Results from epidemiologic studies in the 1980s and 1990s, such as the Nurses' Health Study, suggested that hormone therapy was protective against coronary heart disease (CHD) and related mortality. [32, 33] Data from retrospective studies also supported the notion that hormone therapy was cardioprotective. [34]  Reappraisal of older studies, such as the WHI, as well as newer investigations consider results and risks associated with the use of HT in younger women (< age 60) or less than 10 years from menopause be separately considered from those of women >age 60  or >10 years from the onset of menopause

For younger women (< age 60 or < 10 years form menopause onset, the effects of E or E+P on initiated less than 10 years from menopause onset lowered the CHD risks in postmenopausal women.

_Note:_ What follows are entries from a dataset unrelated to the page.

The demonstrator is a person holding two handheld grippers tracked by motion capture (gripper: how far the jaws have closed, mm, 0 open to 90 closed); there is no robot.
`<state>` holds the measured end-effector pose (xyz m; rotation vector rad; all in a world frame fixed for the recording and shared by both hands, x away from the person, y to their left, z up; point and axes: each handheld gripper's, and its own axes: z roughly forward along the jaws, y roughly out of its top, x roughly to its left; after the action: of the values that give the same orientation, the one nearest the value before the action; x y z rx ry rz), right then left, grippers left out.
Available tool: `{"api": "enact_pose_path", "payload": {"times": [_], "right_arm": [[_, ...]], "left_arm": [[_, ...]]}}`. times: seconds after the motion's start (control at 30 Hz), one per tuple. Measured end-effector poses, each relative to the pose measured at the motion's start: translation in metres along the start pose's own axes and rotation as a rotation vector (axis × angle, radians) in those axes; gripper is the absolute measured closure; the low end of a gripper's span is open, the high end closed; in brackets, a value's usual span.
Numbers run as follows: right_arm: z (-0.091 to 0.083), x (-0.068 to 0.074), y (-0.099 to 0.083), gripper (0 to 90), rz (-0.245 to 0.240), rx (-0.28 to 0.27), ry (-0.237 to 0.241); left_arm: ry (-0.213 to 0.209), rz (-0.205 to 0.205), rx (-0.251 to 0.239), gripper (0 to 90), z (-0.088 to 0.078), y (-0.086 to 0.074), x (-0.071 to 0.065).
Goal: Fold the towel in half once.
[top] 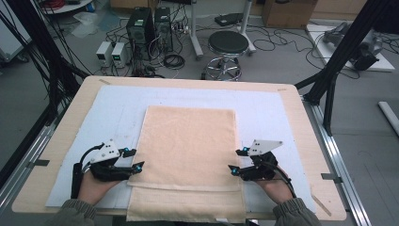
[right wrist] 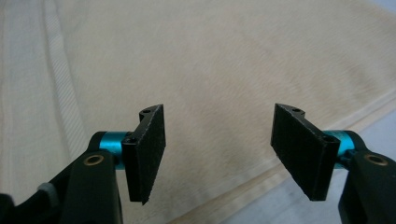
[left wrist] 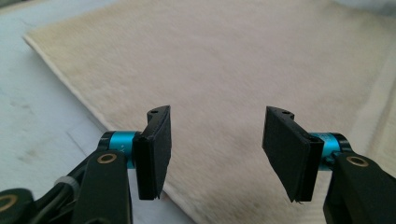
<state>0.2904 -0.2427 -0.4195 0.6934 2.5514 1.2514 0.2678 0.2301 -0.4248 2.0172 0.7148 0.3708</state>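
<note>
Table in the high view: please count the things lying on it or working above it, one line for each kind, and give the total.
Beige towel: 1
White sheet under the towel: 1
Grippers: 2, the left gripper and the right gripper, both with jaws apart and nothing between them
Total: 4

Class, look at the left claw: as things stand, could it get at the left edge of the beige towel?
Probably yes. The left claw hangs open right at the towel's left edge, and the way to it looks free over the white sheet.
</note>
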Motion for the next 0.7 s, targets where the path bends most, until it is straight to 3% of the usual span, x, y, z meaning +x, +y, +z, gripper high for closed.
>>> {"api": "enact_pose_path", "payload": {"times": [0.13, 0.23, 0.3, 0.53, 0.7], "right_arm": [[0.007, 0.005, -0.006, 44.9, -0.022, 0.027, 0.029], [0.014, 0.007, -0.010, 55.3, -0.035, 0.062, 0.056], [0.018, 0.008, -0.013, 61.5, -0.046, 0.079, 0.060], [0.017, 0.007, -0.012, 81.2, -0.056, 0.078, 0.071], [0.013, 0.004, -0.010, 85.2, -0.046, 0.061, 0.086]], "left_arm": [[-0.033, 0.017, 0.054, 45.8, 0.005, -0.008, -0.002], [-0.062, 0.039, 0.107, 53.6, 0.012, -0.012, -0.006], [-0.054, 0.065, 0.107, 57.8, 0.015, -0.013, -0.009], [-0.037, 0.097, 0.119, 81.6, 0.018, -0.009, -0.012], [-0.026, 0.090, 0.094, 84.8, 0.013, -0.002, -0.012]]}}
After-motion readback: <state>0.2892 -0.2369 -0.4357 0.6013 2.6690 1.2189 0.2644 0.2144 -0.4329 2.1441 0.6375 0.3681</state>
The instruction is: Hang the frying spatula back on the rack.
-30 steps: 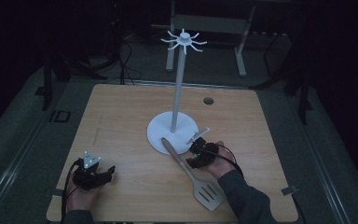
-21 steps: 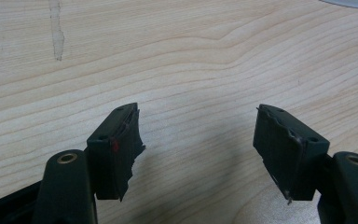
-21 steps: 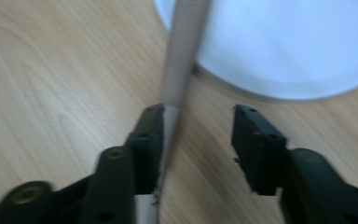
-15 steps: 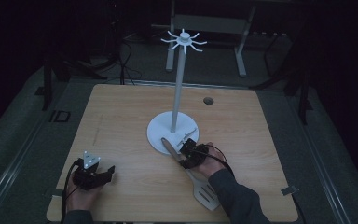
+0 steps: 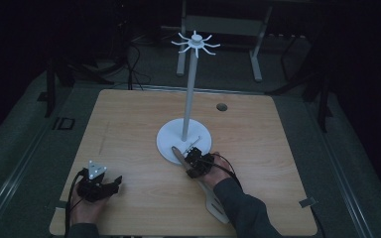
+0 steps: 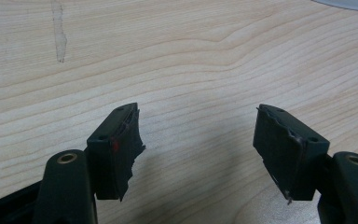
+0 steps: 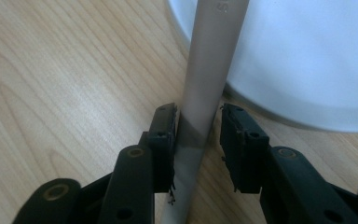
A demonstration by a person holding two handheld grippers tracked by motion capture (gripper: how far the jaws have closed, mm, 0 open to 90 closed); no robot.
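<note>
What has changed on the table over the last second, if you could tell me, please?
The right gripper has moved along the grey spatula handle toward the white round stand base, and its jaws have been closing around the handle; the left jaw touches it, the right shows a small gap. The left gripper, the white hook stand and the spatula stayed put.

Stand [image 5: 184, 139]: set on the table [image 5: 129, 124], centre, toward the far edge.
Spatula [image 5: 213, 198]: laid before the stand, handle tip upon its base.
Right gripper [image 5: 194, 161]: placed astride that handle.
Left gripper [image 5: 114, 183]: rested near-left, well apart.
</note>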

It also lowered the risk of stroke and all-cause mortality. An increased risk of VTE was noted. This was most recently upheld by a 2015 Cochrane Review and had first been put forth by an earlier meta-analysis. [116] The WHI, for CEE use alone in younger women with < 10 years since menopause onset showed also less CVD risks except VTE. ( A slightly higher risk in women ages 50-59 was present but not statistically significant). [116, 122]

Hormone therapy initiated in older women ( >age 60 ) or greater than 10 years showed a greater risk of CVD as the time since menopause  increased. The type of progestin (MPA versus micronized progesterone) could also contribute to a greater CVD risk. No reduction in all-cause mortality was noted. Effects on stroke noted increased risk in older women and variable results in younger women with a lesser risk in lower doses of therapy (oral or transdermal). Patient medical disorders and familial risks of CVD and VTE should also be factored in before implementing HT.

Standard doses of HT resulted in an increased risk of VTE at hormone initiation. This risk could be reduced with lower doses of estrogen or transdermal applications. NO increase in VTE was noted in women using vaginal preparations for genitourinary symptoms.

Therefore, while HT cannot be recommended for cardioprotection, as was formerly touted, the potential risks have been more carefully delineated and will assist calculation of safety in more patients.